Feedback from Deschutes River 50K & 25K
After finishing the Deschutes River 50 & 25K, we asked all participants and volunteers for feedback. We wanted anything — good or bad, constructive or complementary. We also said we would share it with the rest of the community, so here it is (anonymized). If you gave us feedback, thank you so much.
Let’s start with shirts. We wanted to surprise runners with an event t-shirt, so we didn’t ask for individual sizes through UltraSignup. Therefore, we made an assumption on the number of each shirt size. We assumed wrong…
“I was curious how I would go about getting an XL race shirt from the Deschutes River 50K?”
This was a particularly dumb issue for us considering, I, Colin, switch between L and XL shirt sizes myself, and spend a good amount of time running trails of my own. We know for next time — more XL shirts. We also had a couple runners say they’d rather pay for a nice, technical race shirt. Going forward, for most of our races, we’ll offer a few shirt options during the registration process.
While planning the Deschutes River races, we never let it slip our minds that what we were trying to do was put great runners on great trails, with a local vibe, and produce for them a great experience all-around. While the event didn’t go off without a hitch, it’s safe to say the vast majority of runners had a smile on their faces both before and after the race.
“I’m new to running and certainly organized events but I really enjoyed the event. I had a great time and the feeling at both the start and finish was so positive and happy. I was surrounded by strangers but felt love and family. Hard to explain how a shared challenging experience can bring people together so quickly.”
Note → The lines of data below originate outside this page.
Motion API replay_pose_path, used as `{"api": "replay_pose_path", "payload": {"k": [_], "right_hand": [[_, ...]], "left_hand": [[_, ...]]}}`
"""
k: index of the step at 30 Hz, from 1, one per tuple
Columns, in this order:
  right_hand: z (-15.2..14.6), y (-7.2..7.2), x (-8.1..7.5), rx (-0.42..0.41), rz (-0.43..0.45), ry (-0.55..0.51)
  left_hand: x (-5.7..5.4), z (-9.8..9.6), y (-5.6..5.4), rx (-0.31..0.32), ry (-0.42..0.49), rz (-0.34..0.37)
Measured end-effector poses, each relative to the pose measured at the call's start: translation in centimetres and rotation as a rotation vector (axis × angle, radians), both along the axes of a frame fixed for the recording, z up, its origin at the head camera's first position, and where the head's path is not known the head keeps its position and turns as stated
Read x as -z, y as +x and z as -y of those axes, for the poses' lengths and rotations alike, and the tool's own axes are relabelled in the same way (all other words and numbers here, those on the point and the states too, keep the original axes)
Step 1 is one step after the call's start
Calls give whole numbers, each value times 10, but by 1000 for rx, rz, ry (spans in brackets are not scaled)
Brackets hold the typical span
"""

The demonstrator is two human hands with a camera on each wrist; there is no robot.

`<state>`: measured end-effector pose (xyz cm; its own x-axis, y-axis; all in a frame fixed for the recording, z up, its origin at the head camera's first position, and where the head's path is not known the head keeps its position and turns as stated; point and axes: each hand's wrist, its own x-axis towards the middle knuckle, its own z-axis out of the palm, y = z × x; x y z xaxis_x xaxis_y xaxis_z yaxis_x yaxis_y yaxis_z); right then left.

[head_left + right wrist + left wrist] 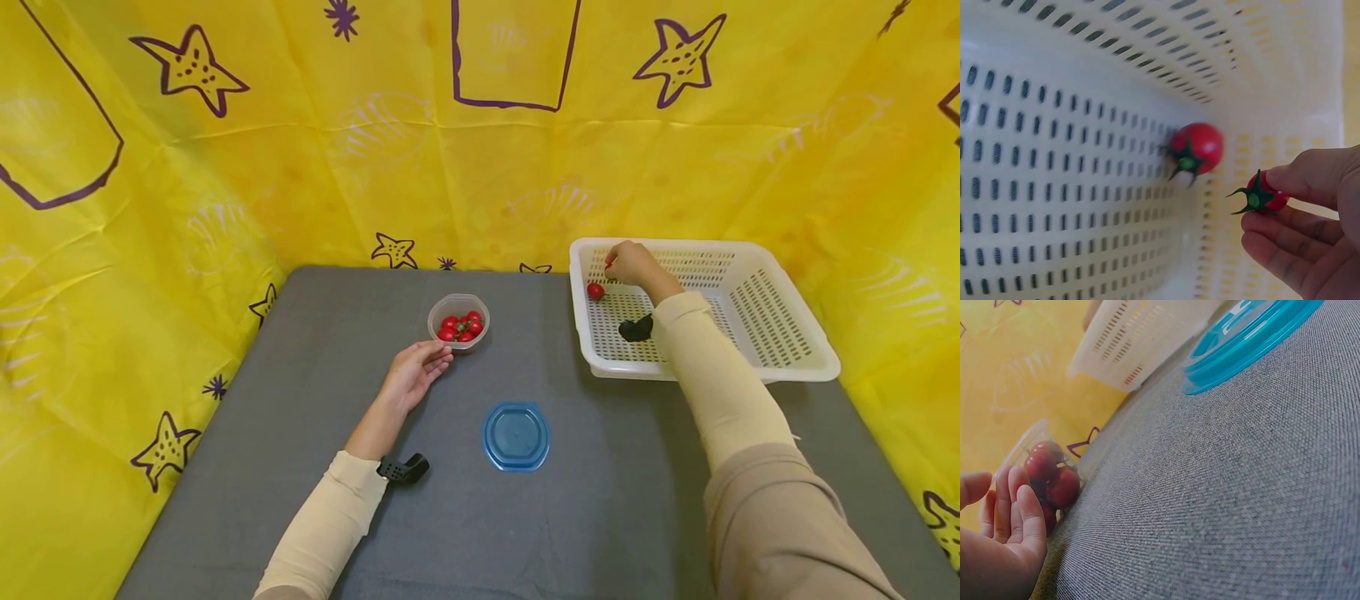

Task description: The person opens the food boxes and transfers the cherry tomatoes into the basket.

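My right hand (634, 263) is inside the white basket (795, 367), pinching a cherry tomato (1267, 192) with a green stem between thumb and fingers. A second cherry tomato (1200, 147) lies on the basket floor near its corner; in the head view this tomato (596, 291) is by the left wall. On the table, a small clear container (459, 300) holds several red cherry tomatoes (465, 327). My left hand (417, 373) is at the container's near left side, fingers loosely extended against or just beside it. In the left wrist view its fingers (1034, 515) partly hide the container.
A blue lid (517, 437) lies flat on the grey tabletop (570, 533), between the container and the near edge. Yellow patterned cloth (480, 192) rises behind and at both sides. A black wrist device (636, 328) shows over the basket at the right wrist.
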<state>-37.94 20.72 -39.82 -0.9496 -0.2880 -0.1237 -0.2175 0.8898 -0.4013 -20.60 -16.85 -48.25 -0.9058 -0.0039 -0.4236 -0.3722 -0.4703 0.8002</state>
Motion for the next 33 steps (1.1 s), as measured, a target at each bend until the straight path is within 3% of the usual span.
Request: {"api": "replay_pose_path", "payload": {"k": [9,18,26,33], "right_hand": [[-9,-2,24,26,62,6],[-7,-3,34,-3,85,50],[-4,0,34,-5,91,54],[-2,2,25,-4,120,60]], "left_hand": [[0,-1,0,8,-22,3],[0,0,1,19,-11,-8],[0,0,0,11,-20,-3],[-1,0,0,3,-27,2]]}}
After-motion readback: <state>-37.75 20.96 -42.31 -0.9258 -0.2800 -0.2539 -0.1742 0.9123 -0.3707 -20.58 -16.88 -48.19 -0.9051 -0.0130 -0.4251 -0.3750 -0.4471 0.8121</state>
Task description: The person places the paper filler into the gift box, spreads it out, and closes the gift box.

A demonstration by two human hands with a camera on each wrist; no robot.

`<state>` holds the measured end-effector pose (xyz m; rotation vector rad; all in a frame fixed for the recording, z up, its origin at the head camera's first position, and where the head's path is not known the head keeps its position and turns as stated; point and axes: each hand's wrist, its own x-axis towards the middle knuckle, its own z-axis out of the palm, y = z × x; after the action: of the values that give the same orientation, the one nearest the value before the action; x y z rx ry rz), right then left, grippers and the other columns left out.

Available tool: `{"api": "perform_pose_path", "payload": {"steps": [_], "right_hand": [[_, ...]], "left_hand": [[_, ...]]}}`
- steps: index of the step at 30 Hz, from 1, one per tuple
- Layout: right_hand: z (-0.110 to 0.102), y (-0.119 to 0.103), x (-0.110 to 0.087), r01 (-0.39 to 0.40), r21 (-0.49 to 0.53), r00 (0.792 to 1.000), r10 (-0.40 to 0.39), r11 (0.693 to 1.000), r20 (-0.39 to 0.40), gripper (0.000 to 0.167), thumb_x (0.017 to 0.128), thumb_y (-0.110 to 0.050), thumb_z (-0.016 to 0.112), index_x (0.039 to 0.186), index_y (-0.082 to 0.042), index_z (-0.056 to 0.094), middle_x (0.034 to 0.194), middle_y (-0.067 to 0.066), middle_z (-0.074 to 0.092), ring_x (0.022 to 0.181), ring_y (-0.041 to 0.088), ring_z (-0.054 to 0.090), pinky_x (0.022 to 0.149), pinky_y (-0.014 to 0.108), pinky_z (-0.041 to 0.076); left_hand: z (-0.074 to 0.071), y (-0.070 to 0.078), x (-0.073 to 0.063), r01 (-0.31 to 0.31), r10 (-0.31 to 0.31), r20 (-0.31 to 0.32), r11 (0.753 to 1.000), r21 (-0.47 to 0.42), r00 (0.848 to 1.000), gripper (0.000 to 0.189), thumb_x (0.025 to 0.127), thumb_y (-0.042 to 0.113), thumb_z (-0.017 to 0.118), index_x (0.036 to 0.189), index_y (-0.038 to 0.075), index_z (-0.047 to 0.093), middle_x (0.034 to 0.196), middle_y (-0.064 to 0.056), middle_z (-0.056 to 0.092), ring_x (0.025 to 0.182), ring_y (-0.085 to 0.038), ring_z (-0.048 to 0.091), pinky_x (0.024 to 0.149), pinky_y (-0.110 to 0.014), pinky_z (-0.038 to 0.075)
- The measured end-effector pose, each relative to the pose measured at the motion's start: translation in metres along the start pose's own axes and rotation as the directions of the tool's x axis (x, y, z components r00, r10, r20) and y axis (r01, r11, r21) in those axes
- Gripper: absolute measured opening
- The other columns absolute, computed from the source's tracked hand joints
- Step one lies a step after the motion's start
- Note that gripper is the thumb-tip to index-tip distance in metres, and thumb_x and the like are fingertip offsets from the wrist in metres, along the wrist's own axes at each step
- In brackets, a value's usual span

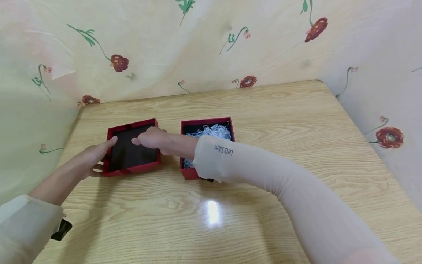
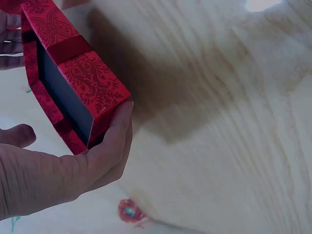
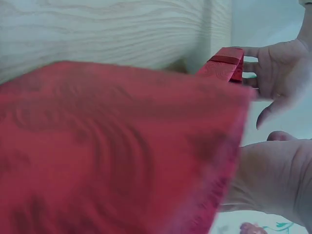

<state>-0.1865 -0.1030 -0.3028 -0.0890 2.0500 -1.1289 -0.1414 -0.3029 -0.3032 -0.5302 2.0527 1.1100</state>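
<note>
A shallow red box lid (image 1: pixel 132 169), black inside and patterned outside, is tilted above the wood table at the left. My left hand (image 1: pixel 88 160) supports its left end with straight fingers on the outer wall. In the left wrist view, the thumb (image 2: pixel 18 136) stands apart from the lid. My right hand (image 1: pixel 153 140) is at the opposite wall, its thumb stretched over the black inside; in the left wrist view its straight fingers (image 2: pixel 10 45) show beside the far end. To the right is a red box (image 1: pixel 189 173) holding blue shredded paper (image 1: pixel 215 131).
The right sleeve (image 1: pixel 240 163) crosses over the box and hides part of it. A black object (image 1: pixel 62 230) shows beside the left sleeve. Flower-patterned cloth (image 1: pixel 197 47) hangs behind the wood-grain table (image 1: pixel 283 121).
</note>
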Motion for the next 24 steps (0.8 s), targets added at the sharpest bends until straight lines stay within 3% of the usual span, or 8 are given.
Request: {"api": "perform_pose_path", "payload": {"steps": [4, 11, 15, 19, 24], "right_hand": [[-0.006, -0.005, -0.008, 0.037, 0.026, 0.999, -0.037, 0.999, -0.003, 0.066, 0.095, -0.037, 0.059, 0.150, -0.013, 0.032, 0.153, -0.002, 0.029, 0.142, 0.020, 0.019, 0.111, 0.040, 0.032], [-0.015, -0.014, -0.024, 0.082, 0.109, 0.996, -0.084, 0.991, 0.012, 0.070, 0.096, -0.036, 0.059, 0.152, -0.013, 0.025, 0.154, -0.003, 0.029, 0.141, 0.019, 0.028, 0.111, 0.042, 0.033], [-0.025, -0.021, -0.035, 0.098, 0.145, 0.995, -0.101, 0.984, 0.009, 0.075, 0.094, -0.036, 0.060, 0.154, -0.014, 0.019, 0.156, -0.004, 0.025, 0.141, 0.018, 0.028, 0.112, 0.043, 0.032], [-0.040, -0.026, -0.050, 0.121, 0.170, 0.993, -0.122, 0.978, -0.007, 0.079, 0.094, -0.036, 0.061, 0.154, -0.013, 0.016, 0.156, -0.004, 0.023, 0.141, 0.019, 0.026, 0.113, 0.044, 0.028], [-0.063, -0.022, -0.072, 0.167, 0.181, 0.985, -0.174, 0.969, 0.022, 0.078, 0.095, -0.034, 0.059, 0.154, -0.013, 0.013, 0.157, -0.003, 0.018, 0.141, 0.020, 0.023, 0.114, 0.044, 0.026]], "left_hand": [[-0.004, 0.003, -0.007, -0.051, 0.051, -0.014, 0.998, 0.023, 0.999, 0.100, 0.093, 0.069, 0.021, 0.147, -0.013, 0.002, 0.140, -0.035, 0.020, 0.119, -0.050, 0.034, 0.098, -0.056, 0.042], [-0.009, 0.011, -0.020, -0.112, 0.114, -0.056, 0.993, 0.035, 0.992, 0.101, 0.092, 0.070, 0.022, 0.148, -0.011, 0.004, 0.138, -0.034, 0.024, 0.119, -0.051, 0.035, 0.098, -0.057, 0.042], [-0.010, 0.017, -0.029, -0.150, 0.149, -0.070, 0.989, -0.004, 0.986, 0.100, 0.092, 0.070, 0.024, 0.148, -0.010, 0.003, 0.137, -0.035, 0.023, 0.119, -0.051, 0.035, 0.096, -0.055, 0.045], [-0.008, 0.026, -0.039, -0.203, 0.199, -0.064, 0.977, -0.070, 0.978, 0.097, 0.092, 0.069, 0.027, 0.146, -0.009, 0.005, 0.133, -0.031, 0.026, 0.117, -0.048, 0.036, 0.086, -0.042, 0.051], [0.004, 0.041, -0.051, -0.259, 0.253, -0.061, 0.957, -0.128, 0.965, 0.084, 0.093, 0.066, 0.031, 0.143, -0.001, 0.018, 0.125, -0.019, 0.032, 0.112, -0.040, 0.037, 0.078, -0.034, 0.052]]}}
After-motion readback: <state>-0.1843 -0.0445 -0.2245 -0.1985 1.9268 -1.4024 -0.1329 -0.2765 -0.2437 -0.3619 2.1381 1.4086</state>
Denis and I were both elated to get this feedback, and will strive to provide this “feeling” for each and every event that we host.
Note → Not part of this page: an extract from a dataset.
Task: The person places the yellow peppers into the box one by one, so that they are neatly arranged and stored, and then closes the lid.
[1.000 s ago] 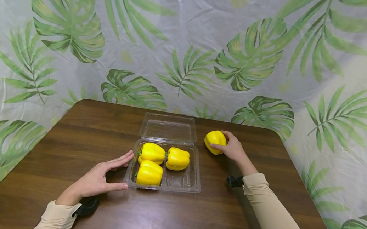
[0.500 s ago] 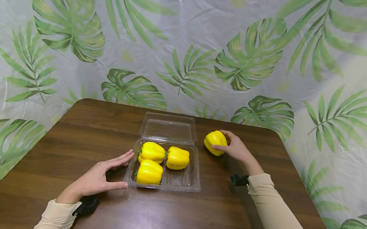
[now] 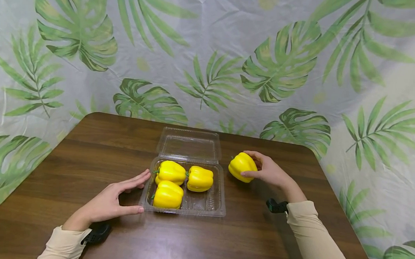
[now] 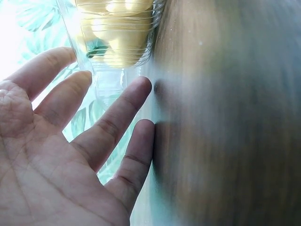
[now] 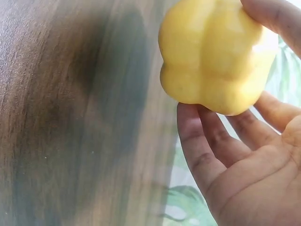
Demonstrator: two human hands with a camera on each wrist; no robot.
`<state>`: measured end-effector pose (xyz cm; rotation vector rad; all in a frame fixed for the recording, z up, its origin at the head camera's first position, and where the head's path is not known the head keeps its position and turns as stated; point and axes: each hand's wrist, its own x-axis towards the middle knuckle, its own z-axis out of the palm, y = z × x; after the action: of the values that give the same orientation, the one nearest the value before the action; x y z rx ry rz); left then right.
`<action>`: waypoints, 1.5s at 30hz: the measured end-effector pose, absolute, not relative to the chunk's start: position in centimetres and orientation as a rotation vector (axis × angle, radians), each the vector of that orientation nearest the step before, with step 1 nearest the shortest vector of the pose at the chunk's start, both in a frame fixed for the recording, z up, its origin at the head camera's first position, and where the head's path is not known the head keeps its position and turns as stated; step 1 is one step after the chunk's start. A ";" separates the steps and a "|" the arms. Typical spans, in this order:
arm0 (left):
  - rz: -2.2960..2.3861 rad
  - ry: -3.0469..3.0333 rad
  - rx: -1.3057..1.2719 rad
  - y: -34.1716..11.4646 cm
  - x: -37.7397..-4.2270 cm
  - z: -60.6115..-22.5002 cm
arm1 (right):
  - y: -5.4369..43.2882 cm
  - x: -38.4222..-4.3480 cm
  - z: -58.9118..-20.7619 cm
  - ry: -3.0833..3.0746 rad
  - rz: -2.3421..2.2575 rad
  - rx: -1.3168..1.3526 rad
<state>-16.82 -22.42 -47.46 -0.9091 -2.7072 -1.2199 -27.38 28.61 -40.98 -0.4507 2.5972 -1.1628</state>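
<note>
My right hand (image 3: 271,172) grips a yellow bell pepper (image 3: 242,167) between thumb and fingers, to the right of a clear plastic clamshell container (image 3: 220,210). In the right wrist view this pepper (image 5: 211,56) appears lifted off the wood, its lobed end facing the camera. Three more yellow bell peppers lie in the container: one at back left (image 3: 171,172), one at front left (image 3: 168,195), one at back right (image 3: 200,179). Fingers spread and nearly straight, my left hand (image 3: 110,203) stays at the container's left side. Its fingertips are right at the plastic wall in the left wrist view.
The container's hinged lid (image 3: 190,144) lies folded back behind it. All this is on a dark brown wooden table (image 3: 185,244) with rounded far corners. Behind the table hangs a leaf-patterned cloth (image 3: 214,37).
My right hand has drawn the pepper slightly toward me and tilted it, so its stem shows at the left. The left hand and the container hold their place.
</note>
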 end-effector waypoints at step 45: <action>-1.208 -2.711 -0.907 -22.5 -16.9 -47.6 | 25.7 -23.4 -36.9 2.469 -1.109 -0.732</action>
<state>-16.86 -22.48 -47.55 -0.9068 -2.7114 -1.2084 -23.43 25.71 -36.86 -0.7317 2.4685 -1.1087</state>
We even got feedback from locals who weren’t participating in our event directly.
“...I live in Bend, Oregon and went for a run with a friend of mine and my dog along the Deschutes River Trail this morning. At one point, I had seen your race posted on Facebook and thought, what a bummer…”
As trail runners, we’re very often on public lands, using trails shared by many. In addition, our events are often on those same public lands. We had the intent of making the race as unobtrusive as possible. This meant limiting participant numbers, starting and finishing on private land, prohibiting spectators on the course, observing USFS and COTA (Central Oregon Trail Alliance) guidelines, and passing those same intentions on to our participants and volunteers. We were disappointed to hear that our event adversely impacted other folks that day.
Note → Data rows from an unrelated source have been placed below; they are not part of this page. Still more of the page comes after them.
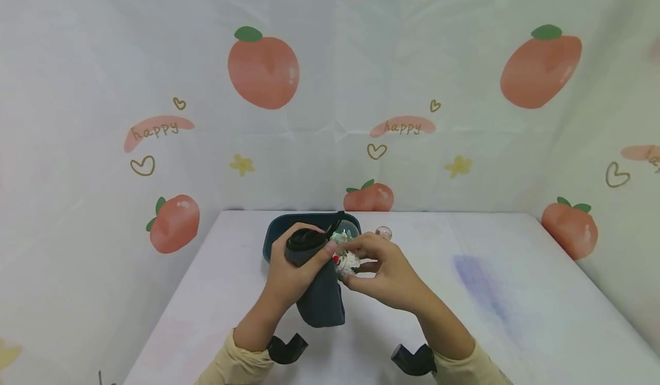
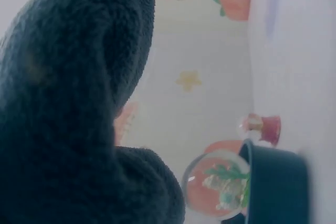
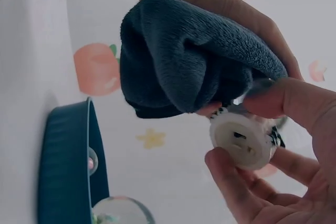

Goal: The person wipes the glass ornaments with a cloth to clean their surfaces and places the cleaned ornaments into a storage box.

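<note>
My left hand (image 1: 291, 270) grips a dark blue-grey fluffy cloth (image 1: 321, 299), which hangs below the fingers and has a black piece (image 1: 305, 239) at its top. My right hand (image 1: 387, 270) pinches a small white ornament (image 1: 346, 262) with a red spot, thumb and fingertips around it. Seen from the right wrist, its round white base (image 3: 242, 142) has a small slot in the underside, and the cloth (image 3: 194, 61) lies right against its far side. The ornament's upper part is hidden by fingers and cloth. In the left wrist view, cloth hides the left hand.
Behind the hands stands a dark teal bin (image 1: 278, 224). A clear snow globe (image 2: 218, 184) with a white figure and green inside pokes above its rim. Right of the bin, a smaller globe (image 1: 384, 232) with a red base stands on the white table (image 1: 423, 316). A printed curtain hangs behind.
</note>
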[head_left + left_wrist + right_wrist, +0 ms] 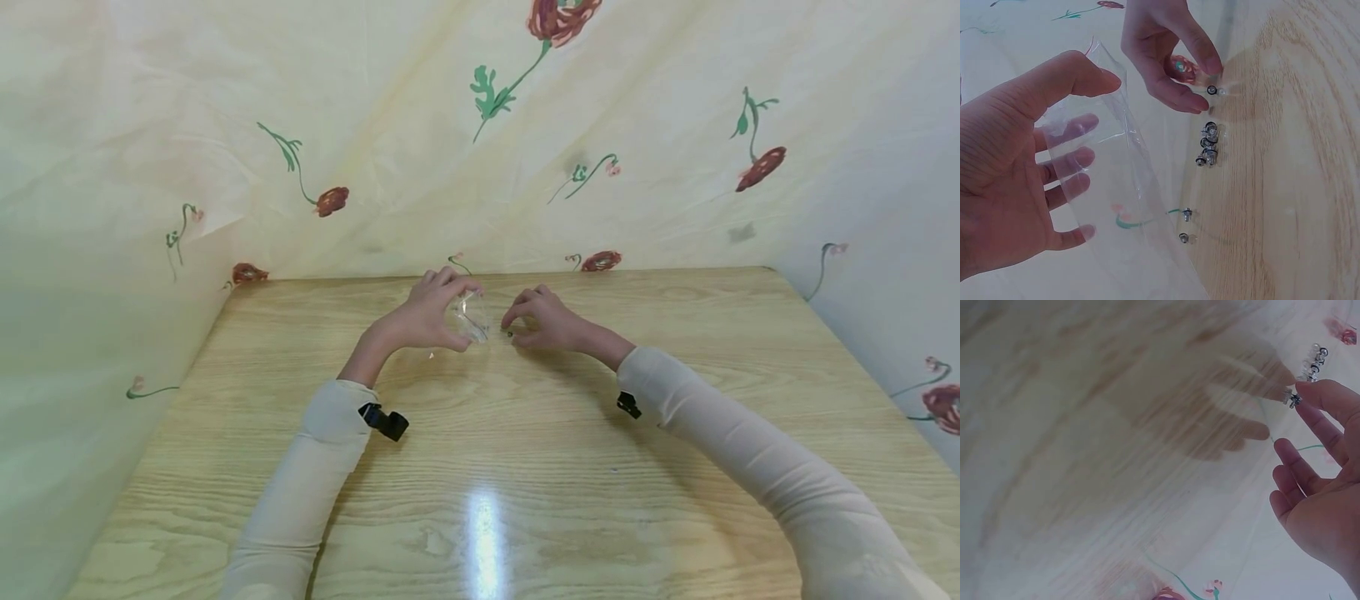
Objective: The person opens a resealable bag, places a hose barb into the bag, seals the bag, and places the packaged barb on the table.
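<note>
My left hand [431, 312] holds a clear plastic bag [472, 317]. In the left wrist view its thumb lies against the bag [1129, 150] near the top, and the other fingers show through the film. To the right of the bag, my right hand [546, 321] has thumb and forefinger on either side of a small metal fitting [1212, 90] with a black ring. A gap shows between those fingertips in the left wrist view. The right wrist view has the fitting [1293, 399] right at the fingertips, the other fingers loosely bent.
A short row of similar fittings [1209, 144] lies on the wood-grain table [480, 425] near the right hand. Two loose ones [1187, 214] sit closer to the bag's lower part. Flower-printed cloth [420, 167] rises behind the table's far edge and along its sides.
</note>
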A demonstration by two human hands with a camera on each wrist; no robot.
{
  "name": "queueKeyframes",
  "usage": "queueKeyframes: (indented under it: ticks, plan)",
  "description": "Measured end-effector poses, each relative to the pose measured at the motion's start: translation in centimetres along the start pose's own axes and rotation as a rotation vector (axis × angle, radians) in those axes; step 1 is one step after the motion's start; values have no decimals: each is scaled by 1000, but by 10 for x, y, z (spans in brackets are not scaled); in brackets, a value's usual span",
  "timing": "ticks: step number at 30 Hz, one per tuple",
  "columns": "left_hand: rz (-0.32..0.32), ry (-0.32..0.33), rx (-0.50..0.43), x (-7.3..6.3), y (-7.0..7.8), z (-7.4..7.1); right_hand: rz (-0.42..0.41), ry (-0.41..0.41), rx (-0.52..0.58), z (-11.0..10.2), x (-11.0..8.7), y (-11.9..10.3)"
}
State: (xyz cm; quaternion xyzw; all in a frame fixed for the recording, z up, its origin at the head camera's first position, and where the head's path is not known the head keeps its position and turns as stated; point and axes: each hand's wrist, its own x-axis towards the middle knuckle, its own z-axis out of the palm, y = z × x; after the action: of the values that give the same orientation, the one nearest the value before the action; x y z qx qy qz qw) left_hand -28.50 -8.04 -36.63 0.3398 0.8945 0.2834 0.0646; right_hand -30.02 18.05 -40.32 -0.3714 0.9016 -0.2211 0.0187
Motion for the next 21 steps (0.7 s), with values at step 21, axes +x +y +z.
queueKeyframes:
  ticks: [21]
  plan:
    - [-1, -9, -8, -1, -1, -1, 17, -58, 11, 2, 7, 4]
Lesson learned: we should have over-emphasized the shared nature of the Deschutes River Trail — an extremely popular trail — during the pre-race brief. Furthermore, we could have done more to make others feel like the event was an extended celebration of the Bend community itself: a community of fantastic trails, fantastic runners, and fantastic local vendors. This is now on the forefront of our thoughts when planning future events.
Here are a few other common feedback topics:
Aid stations had more to offer than a Vegas buffet — Happy to hear it. We expected you all to eat more gummy bears, though.
Course/trail markings were inconsistent — We marked the course the day before but, unfortunately, still succumbed to the efforts of trail vandalism. Again, we are sorry, and we’ve got some ideas for next time.
Trash bags were too small for the trash cans — This one came from our volunteers. It sounds minor until you have trash and recycling from five aid stations.
“So, is there an events ceremony?” —While we had planned (and did) announce the winners of our various accolades toward the end of the day, we weren’t very clear on when/where that would be. We apologize, and will provide better context next time.
Here are a few other things we’re working on:
More robust tracking/timing system — We know Aunt Judy wants to see how you’re doing mid-race. We’re putting that together for her.
You name it, we’ll look into it — We haven’t defined a “mission statement” because this is a passion project for Denis and me, but if there was one, it would be something like “To host the most exciting, interesting, satisfying, and darn pretty races possible.” We should probably sprinkle “challenging” in there, too (our 2019 lineup will be posted soon), but we intend to keep that unofficial slogan for awhile, so if we miss something, let us know what can make our races more exciting, interesting, satisfying or darn pretty.